Long Weekend (1978)
7/10
Odd, spooky and earnest movie of dire reflections
4 October 2019
Let's be straight up about Long Weekend. Despite the references to Nature, and indeed, the spot chosen for a camping holiday does indeed appear to harbour a malicious spirit (manifest in inhabited animals), Long Weekend is at its heart a movie about trying to make a failing marriage work, with all the frustrations to do with mistakes and forgiveness and sharing. The cleverness of the movie is that the malicious Nature detracts sufficiently that we don't actually begin to hate this couple and their indomitable efforts to tolerate each other sufficiently to turn back the clock to happier times. If this wasn't a horror movie then only drama masochists would like this picture.

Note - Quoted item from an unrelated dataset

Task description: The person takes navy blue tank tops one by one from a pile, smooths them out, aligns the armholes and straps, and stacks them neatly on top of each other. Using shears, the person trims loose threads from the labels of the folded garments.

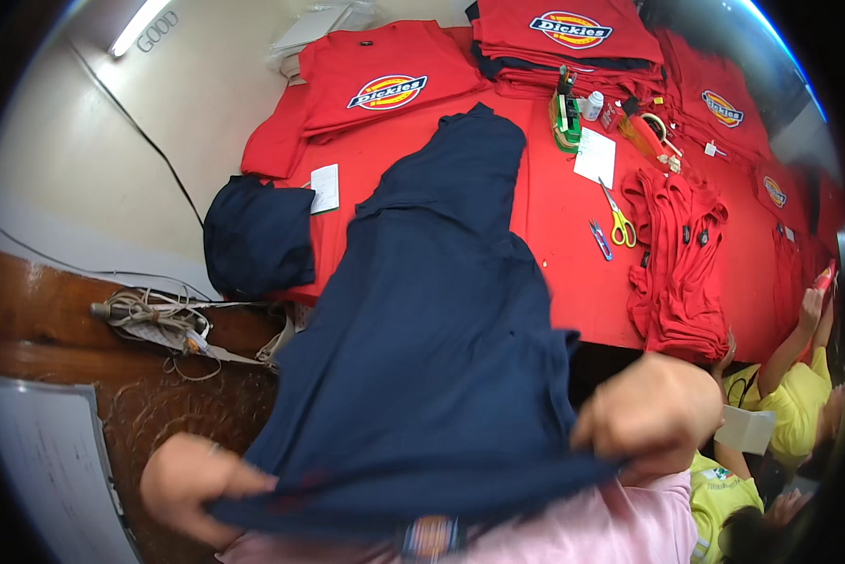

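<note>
A navy blue shirt (422,310) stretches from the red-covered table (573,301) down toward my body. Its near edge is pulled taut between my two hands, and a small label (432,538) shows at the middle of that edge. My left hand (192,484) is closed on the left end of the edge. On the right end, my right hand (648,409) grips the cloth in a fist. Both hands are somewhat blurred. The far part of the shirt lies on the table, its end narrowing near the back.
Folded navy cloth (258,235) sits at the table's left edge. Red shirts (385,80) lie behind. Yellow scissors (620,226), thread snips (601,242), a green tape dispenser (565,117) and bunched red cloth (676,263) are on the right. People in yellow shirts (794,404) work at far right.
</note>
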Tool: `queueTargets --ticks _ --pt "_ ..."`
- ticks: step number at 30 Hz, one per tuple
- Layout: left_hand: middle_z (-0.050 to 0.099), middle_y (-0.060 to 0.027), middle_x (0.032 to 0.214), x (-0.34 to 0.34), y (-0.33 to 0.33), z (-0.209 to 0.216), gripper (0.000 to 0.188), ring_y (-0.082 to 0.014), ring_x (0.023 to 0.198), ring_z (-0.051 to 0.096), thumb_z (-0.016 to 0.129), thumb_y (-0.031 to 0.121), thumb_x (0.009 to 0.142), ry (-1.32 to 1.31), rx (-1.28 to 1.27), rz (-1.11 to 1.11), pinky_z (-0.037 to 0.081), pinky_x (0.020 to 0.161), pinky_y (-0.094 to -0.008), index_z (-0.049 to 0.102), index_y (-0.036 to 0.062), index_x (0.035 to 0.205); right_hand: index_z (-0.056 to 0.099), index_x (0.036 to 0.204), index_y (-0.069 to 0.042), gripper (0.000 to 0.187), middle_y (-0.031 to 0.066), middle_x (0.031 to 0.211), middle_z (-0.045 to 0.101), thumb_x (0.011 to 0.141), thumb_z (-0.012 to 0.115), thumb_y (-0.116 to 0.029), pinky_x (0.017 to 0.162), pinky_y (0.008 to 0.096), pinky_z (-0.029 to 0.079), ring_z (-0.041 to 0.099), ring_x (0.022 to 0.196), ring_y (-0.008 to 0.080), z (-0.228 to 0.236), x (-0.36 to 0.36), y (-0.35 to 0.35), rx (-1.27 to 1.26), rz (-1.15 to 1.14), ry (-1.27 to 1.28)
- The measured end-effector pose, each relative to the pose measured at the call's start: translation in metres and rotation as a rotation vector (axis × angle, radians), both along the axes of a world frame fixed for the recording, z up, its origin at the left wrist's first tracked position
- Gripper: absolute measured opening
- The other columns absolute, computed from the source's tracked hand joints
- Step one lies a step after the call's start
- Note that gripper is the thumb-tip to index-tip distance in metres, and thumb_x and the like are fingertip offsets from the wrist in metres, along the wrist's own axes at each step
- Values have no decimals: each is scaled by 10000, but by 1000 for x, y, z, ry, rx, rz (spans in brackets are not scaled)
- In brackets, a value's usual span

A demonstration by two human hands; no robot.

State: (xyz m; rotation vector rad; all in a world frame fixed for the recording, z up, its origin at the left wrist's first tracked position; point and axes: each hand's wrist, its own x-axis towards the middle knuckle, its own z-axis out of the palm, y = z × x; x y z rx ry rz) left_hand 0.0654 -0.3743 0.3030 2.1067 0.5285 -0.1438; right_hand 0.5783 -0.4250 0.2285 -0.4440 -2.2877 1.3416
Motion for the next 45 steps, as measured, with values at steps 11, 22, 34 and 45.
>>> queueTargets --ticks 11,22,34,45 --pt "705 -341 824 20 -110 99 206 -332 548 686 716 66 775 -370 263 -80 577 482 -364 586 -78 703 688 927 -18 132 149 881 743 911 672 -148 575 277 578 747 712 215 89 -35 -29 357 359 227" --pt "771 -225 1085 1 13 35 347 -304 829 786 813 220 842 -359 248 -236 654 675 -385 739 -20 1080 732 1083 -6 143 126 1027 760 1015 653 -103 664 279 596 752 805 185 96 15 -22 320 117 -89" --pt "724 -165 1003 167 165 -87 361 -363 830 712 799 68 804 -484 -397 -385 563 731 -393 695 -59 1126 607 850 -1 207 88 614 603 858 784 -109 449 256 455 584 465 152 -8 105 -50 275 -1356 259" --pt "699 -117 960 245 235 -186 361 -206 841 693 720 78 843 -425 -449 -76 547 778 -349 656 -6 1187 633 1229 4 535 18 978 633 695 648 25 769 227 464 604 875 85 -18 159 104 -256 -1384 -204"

But as a horror movie it is a different picture, and does have a lot going for it. Oddly, Nature, as a warning perhaps, declares war on the couple long before they provoke it. That is a delicious idea for a movie. Long Weekend reminds me of movies such as The Shout (1978), another out there idea movie, or Wake In Fright (1971), a similar study of a downward spiral. All three movies have that brave experimental style of the 1970s, all are a form of unique doom (which is bold even today), and all are high standard productions that manage to age well. For that alone it's well worth a look.